#### INSTRUCTIONS FOR THE TASK:
Within the listing below, how many lines hold the string "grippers"? Only the number is wanted.
RAW DATA Start Marker
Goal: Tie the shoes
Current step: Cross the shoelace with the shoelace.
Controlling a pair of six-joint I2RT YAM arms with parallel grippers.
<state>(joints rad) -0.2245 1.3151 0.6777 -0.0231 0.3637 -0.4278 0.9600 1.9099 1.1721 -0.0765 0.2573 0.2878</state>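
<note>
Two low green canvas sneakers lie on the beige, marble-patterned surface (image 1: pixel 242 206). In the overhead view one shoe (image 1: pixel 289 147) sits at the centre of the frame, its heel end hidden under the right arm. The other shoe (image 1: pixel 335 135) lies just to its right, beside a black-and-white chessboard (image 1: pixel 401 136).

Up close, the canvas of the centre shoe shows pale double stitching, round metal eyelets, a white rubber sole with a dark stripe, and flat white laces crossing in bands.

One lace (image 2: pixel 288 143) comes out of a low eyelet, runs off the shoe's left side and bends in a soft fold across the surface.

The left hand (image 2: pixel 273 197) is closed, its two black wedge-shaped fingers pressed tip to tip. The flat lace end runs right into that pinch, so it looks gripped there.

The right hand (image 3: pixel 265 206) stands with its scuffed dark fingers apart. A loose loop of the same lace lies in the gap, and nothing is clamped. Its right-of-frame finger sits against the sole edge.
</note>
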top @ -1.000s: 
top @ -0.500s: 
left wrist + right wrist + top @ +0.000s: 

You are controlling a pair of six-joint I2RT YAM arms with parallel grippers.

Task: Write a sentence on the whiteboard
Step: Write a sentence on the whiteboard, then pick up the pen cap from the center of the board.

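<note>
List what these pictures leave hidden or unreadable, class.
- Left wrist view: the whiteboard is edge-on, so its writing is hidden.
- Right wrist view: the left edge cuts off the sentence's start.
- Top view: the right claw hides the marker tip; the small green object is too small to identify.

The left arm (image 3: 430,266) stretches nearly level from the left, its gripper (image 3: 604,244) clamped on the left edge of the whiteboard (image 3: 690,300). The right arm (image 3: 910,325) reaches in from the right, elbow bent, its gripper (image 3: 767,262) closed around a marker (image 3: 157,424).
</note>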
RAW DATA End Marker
#### SOLUTION:
2